Mayor Ishii said that after all the conflicting representations and blameshifting, it’s not enough for her to take Flock at its word. “It’s not ready for our city yet,” she said. “I don’t have full confidence in (the) company, and I can’t support something that I just really don’t trust.”

‘The urban core loves Flock’

As head of civil liberties advocacy nonprofit Secure Justice, Brian Hofer has been suing cities throughout the Bay Area to comply with their own surveillance laws. He sued San Francisco for skirting its facial recognition ban, and filed lawsuits against a host of other cities for flouting California’s prohibition on sharing automated license plate reader data with out-of-state agencies. 

Lately, most of his lawsuits involve violations enabled by Flock.
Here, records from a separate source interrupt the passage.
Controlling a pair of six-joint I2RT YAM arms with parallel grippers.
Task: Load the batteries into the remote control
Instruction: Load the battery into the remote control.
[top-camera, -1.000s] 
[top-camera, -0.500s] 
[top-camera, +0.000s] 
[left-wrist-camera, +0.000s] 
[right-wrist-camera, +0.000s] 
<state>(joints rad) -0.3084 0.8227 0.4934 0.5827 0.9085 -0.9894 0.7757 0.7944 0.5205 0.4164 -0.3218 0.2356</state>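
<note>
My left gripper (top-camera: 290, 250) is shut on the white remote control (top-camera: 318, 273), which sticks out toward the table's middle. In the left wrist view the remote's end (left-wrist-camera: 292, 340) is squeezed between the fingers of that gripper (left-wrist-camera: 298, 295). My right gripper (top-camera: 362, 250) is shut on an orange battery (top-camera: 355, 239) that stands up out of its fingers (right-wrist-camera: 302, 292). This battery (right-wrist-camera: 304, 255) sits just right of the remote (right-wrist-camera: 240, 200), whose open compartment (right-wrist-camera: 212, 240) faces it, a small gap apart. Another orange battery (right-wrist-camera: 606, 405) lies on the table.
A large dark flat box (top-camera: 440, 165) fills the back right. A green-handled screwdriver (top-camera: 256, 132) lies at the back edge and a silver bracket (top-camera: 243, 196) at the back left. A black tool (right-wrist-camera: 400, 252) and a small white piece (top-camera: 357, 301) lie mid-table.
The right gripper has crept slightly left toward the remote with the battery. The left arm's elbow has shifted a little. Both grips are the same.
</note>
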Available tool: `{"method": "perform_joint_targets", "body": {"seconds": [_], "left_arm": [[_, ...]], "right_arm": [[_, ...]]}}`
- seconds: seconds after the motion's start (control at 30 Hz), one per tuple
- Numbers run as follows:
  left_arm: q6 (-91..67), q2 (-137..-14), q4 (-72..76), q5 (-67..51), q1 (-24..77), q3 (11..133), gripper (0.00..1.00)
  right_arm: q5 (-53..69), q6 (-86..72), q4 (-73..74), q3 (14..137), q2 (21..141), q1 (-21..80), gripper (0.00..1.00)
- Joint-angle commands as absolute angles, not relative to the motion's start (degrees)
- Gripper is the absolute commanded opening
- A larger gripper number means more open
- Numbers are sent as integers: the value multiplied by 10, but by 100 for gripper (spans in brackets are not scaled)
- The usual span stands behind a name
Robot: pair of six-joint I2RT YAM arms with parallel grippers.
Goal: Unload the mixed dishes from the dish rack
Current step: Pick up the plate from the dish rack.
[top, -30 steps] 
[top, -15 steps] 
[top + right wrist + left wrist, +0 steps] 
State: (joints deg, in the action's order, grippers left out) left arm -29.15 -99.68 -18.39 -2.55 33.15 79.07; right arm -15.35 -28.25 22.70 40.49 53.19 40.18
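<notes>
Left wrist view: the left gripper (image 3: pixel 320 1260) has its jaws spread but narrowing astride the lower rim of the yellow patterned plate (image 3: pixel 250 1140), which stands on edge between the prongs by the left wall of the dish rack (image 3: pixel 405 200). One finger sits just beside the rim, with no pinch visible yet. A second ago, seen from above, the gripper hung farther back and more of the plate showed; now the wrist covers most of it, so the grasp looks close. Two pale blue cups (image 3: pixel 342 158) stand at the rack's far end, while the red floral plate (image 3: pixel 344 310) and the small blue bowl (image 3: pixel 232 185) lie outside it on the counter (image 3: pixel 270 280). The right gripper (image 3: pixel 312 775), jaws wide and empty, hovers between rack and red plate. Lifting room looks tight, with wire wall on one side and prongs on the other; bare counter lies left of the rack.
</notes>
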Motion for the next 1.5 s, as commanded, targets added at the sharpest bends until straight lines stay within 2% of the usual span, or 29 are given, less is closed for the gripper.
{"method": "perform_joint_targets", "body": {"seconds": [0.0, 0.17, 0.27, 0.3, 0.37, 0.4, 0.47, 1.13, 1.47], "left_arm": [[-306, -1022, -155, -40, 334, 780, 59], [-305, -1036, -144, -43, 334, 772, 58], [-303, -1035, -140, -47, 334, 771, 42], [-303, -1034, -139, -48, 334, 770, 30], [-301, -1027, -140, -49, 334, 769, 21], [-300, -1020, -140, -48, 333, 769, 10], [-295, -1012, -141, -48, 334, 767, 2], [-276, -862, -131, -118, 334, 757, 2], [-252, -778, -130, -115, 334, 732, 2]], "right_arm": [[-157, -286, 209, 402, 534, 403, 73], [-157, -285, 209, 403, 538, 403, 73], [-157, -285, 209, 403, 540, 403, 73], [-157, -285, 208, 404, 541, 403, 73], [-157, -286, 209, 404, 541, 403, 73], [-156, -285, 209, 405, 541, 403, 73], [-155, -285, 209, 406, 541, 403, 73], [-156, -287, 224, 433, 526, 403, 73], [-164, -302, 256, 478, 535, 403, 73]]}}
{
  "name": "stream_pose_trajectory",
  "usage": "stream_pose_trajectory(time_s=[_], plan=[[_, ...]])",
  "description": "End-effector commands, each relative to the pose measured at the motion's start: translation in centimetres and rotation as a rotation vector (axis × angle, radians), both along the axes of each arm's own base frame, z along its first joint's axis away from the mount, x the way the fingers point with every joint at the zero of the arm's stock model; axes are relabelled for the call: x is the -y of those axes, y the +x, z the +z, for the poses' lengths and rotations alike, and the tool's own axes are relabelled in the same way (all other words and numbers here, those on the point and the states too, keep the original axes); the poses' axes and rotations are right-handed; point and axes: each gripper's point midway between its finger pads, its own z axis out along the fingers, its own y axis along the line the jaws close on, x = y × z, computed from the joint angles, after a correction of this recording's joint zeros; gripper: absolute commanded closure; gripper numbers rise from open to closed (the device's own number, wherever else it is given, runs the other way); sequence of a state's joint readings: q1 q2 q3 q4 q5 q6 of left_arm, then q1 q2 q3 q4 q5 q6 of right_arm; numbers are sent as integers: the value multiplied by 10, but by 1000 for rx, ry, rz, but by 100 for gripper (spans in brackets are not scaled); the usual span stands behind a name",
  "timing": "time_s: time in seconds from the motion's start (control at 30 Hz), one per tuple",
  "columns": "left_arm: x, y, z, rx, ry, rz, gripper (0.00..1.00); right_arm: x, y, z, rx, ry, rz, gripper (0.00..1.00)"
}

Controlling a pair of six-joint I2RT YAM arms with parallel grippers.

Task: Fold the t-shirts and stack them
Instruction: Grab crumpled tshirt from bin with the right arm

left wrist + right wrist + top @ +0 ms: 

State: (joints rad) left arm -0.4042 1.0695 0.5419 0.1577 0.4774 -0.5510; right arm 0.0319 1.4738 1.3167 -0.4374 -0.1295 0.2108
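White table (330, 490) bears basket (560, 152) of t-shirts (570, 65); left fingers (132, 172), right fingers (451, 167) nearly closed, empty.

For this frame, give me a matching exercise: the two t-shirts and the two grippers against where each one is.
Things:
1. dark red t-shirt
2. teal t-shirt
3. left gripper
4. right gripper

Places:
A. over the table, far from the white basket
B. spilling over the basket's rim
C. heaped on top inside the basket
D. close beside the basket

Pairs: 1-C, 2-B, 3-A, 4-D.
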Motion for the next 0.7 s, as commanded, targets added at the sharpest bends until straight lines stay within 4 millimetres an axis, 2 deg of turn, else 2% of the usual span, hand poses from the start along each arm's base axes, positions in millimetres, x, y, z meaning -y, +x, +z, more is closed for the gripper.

Had Berkeley gone through with the proposed expansion of its contract with the company, he was prepared to file a suit over breaches of the city’s surveillance ordinance. Now, he’s curious to see whether it prompts other cities to reconsider their ties to Flock. 

“I would hope people pay attention,” he said. 

But Hofer says he’s none too optimistic that the momentum will carry through to the Bay Area’s biggest cities. 

“The whole Bay Area is supposed to be the ‘woke mob,’” he said. “But San Jose is doubling down, Richmond turned its cameras back on. Oakland doubled down. San Francisco doubled down. Berkeley almost did. Flock’s strongest fan base is in the Bay Area. The urban core loves Flock.”